From the records below, pull each line that has "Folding".

## Dataset records

────────────────────

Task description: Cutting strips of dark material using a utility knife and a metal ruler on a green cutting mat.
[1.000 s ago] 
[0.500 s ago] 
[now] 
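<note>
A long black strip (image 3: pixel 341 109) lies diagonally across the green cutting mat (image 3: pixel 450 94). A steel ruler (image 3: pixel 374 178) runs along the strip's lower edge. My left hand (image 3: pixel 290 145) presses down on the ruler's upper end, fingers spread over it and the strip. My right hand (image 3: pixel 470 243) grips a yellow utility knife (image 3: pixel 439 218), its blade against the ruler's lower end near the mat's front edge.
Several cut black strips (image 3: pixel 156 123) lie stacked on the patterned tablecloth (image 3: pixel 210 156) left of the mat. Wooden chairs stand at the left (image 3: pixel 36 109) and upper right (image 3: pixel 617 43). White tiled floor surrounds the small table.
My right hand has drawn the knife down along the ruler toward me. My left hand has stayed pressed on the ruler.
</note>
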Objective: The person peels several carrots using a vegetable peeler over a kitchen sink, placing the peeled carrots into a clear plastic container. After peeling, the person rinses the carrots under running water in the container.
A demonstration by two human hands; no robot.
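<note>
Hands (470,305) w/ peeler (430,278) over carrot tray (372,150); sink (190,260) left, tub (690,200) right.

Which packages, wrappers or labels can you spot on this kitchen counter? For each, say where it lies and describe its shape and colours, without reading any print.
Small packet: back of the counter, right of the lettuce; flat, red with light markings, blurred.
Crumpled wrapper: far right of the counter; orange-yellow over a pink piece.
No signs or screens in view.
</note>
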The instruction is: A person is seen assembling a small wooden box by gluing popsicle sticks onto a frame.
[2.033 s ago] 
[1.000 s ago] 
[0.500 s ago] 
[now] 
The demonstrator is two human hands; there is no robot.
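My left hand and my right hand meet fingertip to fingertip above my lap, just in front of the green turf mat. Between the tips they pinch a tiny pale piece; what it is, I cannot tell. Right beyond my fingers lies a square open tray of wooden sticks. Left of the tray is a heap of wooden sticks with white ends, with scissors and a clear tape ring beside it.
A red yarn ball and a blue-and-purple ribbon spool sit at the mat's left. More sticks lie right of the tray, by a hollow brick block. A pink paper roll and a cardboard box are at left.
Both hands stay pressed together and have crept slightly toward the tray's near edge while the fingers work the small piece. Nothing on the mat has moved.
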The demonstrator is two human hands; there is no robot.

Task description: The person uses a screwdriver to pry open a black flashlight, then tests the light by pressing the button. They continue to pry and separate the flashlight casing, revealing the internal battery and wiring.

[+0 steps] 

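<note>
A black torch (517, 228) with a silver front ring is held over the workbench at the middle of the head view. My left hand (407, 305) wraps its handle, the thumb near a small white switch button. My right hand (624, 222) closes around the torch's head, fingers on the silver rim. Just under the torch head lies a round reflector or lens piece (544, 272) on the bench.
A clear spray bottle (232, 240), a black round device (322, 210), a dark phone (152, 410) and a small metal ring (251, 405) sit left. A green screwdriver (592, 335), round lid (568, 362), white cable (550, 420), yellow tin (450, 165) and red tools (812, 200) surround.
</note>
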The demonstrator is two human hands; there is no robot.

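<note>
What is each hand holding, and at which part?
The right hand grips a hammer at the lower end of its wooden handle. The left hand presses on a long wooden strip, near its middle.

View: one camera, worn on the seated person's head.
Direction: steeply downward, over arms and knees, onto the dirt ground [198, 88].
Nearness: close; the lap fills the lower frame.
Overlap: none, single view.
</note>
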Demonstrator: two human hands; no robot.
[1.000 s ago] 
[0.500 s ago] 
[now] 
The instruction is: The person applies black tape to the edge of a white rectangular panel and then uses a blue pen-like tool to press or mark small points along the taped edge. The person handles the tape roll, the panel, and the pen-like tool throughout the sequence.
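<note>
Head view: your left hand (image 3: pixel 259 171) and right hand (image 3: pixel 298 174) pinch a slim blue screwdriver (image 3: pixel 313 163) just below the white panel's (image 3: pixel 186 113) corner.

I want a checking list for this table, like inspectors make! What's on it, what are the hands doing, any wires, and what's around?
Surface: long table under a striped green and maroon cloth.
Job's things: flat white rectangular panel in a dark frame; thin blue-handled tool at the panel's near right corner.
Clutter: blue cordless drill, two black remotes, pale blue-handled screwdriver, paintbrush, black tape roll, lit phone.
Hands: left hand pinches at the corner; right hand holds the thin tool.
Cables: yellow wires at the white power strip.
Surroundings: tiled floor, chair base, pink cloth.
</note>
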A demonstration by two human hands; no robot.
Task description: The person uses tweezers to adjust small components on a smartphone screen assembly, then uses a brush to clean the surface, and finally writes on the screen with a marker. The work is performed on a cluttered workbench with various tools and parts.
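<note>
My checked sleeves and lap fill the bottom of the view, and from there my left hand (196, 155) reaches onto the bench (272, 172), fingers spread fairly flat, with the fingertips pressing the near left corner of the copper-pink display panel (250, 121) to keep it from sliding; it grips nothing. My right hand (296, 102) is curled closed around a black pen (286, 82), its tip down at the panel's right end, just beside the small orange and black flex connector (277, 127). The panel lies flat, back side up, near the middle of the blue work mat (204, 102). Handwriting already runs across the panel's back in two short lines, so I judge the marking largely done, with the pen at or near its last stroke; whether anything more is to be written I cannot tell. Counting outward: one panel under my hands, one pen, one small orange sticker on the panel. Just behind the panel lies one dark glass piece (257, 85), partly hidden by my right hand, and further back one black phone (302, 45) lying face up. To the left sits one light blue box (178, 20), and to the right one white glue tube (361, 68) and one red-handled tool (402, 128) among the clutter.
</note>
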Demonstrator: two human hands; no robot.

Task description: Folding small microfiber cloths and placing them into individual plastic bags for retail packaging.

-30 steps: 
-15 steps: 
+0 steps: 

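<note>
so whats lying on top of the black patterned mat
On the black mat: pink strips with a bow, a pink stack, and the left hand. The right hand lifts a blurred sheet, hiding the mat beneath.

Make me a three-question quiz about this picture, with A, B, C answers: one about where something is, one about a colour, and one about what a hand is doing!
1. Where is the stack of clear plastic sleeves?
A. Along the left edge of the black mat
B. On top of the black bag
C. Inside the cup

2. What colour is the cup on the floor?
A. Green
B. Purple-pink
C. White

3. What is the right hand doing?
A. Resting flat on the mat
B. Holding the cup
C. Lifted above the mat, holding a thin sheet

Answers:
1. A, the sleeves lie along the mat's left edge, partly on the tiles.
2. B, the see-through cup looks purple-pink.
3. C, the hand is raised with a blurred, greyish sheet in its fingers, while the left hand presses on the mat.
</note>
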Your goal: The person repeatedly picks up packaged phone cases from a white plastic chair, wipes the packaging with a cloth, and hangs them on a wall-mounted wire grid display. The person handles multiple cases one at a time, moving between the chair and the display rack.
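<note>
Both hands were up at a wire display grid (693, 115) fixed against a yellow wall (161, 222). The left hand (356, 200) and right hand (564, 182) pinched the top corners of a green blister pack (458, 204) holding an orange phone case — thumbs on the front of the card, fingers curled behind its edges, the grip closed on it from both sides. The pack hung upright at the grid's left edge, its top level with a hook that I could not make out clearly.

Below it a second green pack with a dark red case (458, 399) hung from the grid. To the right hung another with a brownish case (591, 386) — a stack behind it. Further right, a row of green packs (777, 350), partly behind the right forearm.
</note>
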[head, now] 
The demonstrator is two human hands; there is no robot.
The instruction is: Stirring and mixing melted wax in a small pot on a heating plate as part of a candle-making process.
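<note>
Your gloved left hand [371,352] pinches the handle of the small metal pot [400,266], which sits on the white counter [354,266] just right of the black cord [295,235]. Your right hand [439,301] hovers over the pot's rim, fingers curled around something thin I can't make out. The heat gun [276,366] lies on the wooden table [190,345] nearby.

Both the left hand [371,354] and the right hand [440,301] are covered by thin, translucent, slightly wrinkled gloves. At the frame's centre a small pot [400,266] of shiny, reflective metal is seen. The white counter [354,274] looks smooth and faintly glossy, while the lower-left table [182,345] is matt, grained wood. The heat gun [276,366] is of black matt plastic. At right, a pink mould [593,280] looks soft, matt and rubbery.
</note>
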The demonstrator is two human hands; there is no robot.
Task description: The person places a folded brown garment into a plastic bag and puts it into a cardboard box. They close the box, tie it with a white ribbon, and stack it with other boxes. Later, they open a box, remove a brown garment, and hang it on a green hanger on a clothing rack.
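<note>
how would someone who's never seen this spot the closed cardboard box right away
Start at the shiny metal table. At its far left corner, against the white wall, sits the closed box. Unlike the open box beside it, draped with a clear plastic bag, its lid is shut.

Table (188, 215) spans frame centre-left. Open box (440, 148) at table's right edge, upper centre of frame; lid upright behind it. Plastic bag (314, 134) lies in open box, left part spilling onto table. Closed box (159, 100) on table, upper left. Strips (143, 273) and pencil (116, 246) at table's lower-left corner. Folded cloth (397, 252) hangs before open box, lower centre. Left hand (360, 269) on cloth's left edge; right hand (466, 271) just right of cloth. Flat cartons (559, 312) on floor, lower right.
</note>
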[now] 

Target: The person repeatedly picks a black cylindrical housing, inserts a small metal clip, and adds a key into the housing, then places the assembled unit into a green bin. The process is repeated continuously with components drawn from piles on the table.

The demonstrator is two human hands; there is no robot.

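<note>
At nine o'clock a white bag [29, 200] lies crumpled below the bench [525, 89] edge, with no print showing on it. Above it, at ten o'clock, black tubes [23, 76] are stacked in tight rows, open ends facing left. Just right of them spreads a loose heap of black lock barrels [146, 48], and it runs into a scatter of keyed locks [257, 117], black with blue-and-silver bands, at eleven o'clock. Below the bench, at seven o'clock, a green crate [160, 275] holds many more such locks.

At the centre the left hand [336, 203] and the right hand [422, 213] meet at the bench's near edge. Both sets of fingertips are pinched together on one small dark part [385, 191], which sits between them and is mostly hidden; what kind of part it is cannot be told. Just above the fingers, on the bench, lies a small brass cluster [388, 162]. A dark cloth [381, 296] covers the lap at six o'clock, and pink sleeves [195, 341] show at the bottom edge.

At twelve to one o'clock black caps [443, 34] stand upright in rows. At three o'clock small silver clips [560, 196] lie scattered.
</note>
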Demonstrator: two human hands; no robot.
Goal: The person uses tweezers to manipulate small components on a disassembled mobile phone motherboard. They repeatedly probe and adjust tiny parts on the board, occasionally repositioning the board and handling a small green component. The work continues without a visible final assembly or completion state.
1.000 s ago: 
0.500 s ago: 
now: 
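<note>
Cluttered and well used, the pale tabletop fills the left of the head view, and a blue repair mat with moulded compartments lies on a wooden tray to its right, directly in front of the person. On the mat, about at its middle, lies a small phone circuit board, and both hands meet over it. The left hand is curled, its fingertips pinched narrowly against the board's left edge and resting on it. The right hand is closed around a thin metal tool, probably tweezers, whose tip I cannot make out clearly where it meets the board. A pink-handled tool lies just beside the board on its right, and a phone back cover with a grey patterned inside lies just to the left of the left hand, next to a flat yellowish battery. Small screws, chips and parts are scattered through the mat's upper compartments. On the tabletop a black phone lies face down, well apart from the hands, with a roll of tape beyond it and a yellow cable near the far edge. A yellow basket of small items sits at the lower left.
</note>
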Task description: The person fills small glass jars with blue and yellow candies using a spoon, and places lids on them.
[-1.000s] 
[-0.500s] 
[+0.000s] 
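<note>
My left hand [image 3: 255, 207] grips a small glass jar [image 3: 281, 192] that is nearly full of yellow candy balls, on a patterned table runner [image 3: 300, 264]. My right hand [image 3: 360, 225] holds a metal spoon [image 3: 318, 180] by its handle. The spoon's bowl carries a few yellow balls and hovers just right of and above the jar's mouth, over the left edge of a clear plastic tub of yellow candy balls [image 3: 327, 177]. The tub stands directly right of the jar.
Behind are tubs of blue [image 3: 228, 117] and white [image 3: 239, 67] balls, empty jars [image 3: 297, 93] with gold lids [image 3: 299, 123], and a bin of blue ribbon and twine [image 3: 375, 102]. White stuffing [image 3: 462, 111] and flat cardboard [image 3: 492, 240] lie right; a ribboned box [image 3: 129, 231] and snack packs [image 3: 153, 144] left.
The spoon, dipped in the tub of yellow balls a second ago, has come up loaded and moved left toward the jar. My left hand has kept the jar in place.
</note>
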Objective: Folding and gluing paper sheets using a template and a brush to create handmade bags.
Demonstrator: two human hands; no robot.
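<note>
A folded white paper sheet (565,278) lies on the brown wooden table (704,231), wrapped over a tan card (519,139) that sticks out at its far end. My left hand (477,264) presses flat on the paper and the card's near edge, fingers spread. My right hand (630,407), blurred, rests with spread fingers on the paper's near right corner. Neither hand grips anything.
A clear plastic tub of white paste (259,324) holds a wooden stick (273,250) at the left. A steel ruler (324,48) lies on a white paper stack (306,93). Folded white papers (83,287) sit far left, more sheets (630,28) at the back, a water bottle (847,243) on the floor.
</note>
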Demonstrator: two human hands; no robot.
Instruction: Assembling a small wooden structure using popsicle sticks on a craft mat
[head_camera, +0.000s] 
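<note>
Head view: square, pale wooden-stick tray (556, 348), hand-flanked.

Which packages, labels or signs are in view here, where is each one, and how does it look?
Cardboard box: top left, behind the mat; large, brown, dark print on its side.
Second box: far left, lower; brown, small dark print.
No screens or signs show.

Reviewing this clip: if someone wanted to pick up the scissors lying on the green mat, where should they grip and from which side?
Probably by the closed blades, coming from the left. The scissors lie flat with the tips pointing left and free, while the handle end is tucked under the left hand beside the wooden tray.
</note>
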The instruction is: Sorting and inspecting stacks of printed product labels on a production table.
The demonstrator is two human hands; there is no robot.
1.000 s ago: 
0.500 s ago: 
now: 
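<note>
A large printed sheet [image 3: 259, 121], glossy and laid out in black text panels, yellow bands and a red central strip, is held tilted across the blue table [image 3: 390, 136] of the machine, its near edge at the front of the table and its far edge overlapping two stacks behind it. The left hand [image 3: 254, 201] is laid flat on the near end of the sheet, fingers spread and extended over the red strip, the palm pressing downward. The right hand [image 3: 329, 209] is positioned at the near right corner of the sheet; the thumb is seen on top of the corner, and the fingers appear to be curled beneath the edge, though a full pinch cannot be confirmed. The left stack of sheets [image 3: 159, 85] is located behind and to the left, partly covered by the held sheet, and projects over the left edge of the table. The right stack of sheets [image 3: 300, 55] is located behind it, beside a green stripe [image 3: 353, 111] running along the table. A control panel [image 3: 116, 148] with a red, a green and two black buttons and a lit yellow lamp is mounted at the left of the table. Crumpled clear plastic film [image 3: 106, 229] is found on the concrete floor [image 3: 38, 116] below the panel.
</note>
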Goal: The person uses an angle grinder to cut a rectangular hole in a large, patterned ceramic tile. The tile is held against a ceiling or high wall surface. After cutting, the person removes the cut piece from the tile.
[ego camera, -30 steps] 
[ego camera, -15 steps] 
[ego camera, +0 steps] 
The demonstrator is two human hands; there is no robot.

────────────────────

## Task output
Task description: Folding small microfiber cloths and placing them into individual plastic bags for retail packaging.
Objective: Folding and gluing paper sheets using a template and a brush to create handmade bags.

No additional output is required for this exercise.